Вскоре после утренней молитвы к нему во двор ввалился мастер Санджар. Про него казий знал только то, что некоторые люди недовольны его
Если и скажут, то тихим шёпотом родным на ушко. Никто никогда не посмеет обвинить судью громко, при стечении народа – себе дороже! Но сейчас дело совсем другое. Казий был уверен, за дувалом стоит толпа в пятьдесят, а то и в сто человек. Это родственники, друзья и знакомые Халила. А Халил такой человек, которого трогать опасно, его сам султан знает! Конечно, Халил не побежит жаловаться султану на казия, но у него и богатых родственников не сосчитать!
Кто же знал, что кипчак-кочевник, отправленный им пятнадцать лет назад с грузом ковров в Китай, станет самым богатым купцом в Афарикенте? И кто бы подумал, что сын этого купца Одыла женится на дочери Халила, а сам Халил окажется женатым на его родной племяннице? Как всё закручено, заверчено! А ещё смотритель афарикентского караван-сарая его зять.… Хоть тот и старик, но очень гордый и злопамятный караван-баши Анвар. Вон своего сына отослал куда-то в кишлак за непонятные грехи и с тех пор ни разу не видел! И это родного сына! Если этот мальчишка Ульмас нравится Анвару, и он считает его своим родственником, тогда как нужно решать спорное дело?
Это не всё. Сыновья Халила, нет, не мальчишки из-за кого он сейчас в глубоком сомнении сидит и не выходит к спорщикам. Это те, что пришли с отцом, взрослые мастера Карим и Саид – вот в ком главная причина его неуверенности! Этих мастеров знают не в одном Афарикенте, их знают в Самарканде и Бухаре. Оттуда приходят заказы на изящные шкатулки, лаухи, ящики, ларчики, сундуки и прочие деревянные поделки! Давным-давно он заказал им для своей жены шкатулку для драгоценностей. Тогда мастера были молодые и брали за работу не так дорого. Сейчас бы судья сто раз подумал, прежде чем заказать им деревянную вещицу, цена неподъёмна даже для него. Заказов у этих мастеров на полгода вперёд. Попробуй обидеть этих кудесников, так богатые любители изящной резьбы от казия мокрого места не оставят!
А с другой стороны мальчишка ударил мастера, это тяжкое преступление! Если каждый ученик начнёт махать руками в ответ на замечание, что тогда будет? И этот мальчишка не просто ударил устода, он свалил его в канаву, и несчастный весь вывалялся в грязи! Именно в таком виде, с нашлёпками глины и безобразными разводами от подсохшей дождевой воды из лужи явился мастер в дом к судье. Конечно, Санджар умолчал о том, что он избил другого мальчишку палкой. Эх, не того он избил. Это же Ульмас, его родной отец стал дервишем, святым человеком, а мать умерла, рожая сына. За такого весь город вступится, помня о его настоящих родителях!
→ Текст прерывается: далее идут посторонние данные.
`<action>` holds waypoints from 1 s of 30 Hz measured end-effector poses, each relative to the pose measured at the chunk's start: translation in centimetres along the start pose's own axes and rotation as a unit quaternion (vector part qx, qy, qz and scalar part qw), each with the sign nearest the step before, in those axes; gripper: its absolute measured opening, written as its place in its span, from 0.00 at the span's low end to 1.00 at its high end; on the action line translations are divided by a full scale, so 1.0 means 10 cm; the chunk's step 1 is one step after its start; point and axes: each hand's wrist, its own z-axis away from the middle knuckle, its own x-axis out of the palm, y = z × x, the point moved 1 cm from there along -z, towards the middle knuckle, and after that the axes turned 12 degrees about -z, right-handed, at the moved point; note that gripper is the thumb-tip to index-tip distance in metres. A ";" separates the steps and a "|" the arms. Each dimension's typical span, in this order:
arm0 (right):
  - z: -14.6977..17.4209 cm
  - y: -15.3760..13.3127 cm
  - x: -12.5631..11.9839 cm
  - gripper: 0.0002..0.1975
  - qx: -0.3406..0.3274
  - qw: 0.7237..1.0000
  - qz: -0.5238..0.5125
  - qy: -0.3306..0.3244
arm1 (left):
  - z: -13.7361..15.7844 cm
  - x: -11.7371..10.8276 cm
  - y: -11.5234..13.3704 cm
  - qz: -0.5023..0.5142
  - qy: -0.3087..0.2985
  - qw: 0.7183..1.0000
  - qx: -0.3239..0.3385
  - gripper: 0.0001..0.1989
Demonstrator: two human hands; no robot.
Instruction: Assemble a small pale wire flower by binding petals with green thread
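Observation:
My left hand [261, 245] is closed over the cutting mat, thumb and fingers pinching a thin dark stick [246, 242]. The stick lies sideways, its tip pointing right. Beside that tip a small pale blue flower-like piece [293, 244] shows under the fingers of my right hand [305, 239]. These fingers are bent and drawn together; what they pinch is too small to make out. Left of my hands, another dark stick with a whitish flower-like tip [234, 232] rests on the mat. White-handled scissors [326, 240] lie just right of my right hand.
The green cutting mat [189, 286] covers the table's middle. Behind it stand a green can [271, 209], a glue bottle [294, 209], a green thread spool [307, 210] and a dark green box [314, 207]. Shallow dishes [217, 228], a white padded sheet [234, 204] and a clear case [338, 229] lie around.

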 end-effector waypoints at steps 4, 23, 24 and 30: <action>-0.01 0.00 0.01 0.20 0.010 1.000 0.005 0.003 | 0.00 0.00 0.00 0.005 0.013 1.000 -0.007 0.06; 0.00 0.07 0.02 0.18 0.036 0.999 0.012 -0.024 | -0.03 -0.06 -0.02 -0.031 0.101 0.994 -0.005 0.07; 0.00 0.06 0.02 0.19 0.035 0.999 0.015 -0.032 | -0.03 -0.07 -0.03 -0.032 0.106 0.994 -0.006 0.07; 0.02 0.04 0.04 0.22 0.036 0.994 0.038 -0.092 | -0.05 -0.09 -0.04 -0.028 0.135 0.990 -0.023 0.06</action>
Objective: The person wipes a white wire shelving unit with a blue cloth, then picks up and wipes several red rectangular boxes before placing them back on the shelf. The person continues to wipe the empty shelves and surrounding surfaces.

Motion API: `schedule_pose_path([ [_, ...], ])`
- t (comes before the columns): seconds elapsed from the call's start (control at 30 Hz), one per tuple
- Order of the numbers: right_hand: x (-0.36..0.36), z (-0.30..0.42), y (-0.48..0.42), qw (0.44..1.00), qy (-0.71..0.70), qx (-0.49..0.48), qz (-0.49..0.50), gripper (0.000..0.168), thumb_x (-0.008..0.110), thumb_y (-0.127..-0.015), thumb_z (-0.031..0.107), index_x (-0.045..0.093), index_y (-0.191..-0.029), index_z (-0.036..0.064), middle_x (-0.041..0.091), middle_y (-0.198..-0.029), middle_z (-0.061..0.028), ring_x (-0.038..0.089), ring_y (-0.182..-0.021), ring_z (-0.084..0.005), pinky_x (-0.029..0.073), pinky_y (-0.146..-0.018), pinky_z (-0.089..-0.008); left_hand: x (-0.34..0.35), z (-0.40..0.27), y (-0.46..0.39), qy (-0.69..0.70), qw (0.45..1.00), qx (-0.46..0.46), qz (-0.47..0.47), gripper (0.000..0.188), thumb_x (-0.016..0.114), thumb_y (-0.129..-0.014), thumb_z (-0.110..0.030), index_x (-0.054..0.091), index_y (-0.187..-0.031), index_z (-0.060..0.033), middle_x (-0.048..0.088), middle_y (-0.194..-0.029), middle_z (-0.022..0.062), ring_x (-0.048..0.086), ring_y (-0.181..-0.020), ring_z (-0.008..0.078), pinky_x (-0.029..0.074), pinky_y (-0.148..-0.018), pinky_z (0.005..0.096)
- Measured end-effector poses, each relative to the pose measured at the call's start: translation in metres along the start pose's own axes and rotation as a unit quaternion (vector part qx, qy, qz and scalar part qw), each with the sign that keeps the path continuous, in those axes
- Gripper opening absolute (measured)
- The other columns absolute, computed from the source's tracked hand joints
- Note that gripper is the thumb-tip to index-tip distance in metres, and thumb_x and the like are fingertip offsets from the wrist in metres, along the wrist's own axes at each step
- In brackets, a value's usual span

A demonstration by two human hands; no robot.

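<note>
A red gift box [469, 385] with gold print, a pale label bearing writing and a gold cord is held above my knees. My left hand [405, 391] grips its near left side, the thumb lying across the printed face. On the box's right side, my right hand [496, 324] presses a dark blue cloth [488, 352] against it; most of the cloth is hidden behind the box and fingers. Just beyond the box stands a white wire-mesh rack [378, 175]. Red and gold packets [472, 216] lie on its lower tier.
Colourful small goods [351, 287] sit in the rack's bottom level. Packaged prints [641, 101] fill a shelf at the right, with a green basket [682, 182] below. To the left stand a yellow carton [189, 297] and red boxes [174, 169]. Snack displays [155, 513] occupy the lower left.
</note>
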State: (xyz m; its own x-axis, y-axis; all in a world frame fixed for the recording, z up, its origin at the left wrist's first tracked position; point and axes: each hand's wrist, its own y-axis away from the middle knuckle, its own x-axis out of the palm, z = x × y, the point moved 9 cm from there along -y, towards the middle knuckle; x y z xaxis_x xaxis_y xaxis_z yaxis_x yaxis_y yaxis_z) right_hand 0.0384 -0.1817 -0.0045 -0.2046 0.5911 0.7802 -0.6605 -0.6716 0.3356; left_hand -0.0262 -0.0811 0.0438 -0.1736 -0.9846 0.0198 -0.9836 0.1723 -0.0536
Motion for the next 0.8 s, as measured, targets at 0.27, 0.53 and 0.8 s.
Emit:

Да и приёмные не простые люди…
Казий продолжал горестно размышлять, а рядом с ним на чарпае сидел, потупя взор, мастер Санджар. Лишь сейчас он понял, что натворил. В его сырых мозгах постепенно наступало просветление, а в душу заползал промозглый страх. Его уже не огорчал испачканный халат и хохот подмастерьев. Он думал лишь об этом толстом мальчишке. Мастер ненавидел его так сильно, что от одной мысли о толстячке у него начинался озноб. Сначала Санджар не мог понять, почему ему так ненавистен этот тихий круглолицый бола, но потом уразумел источник своей неприязни.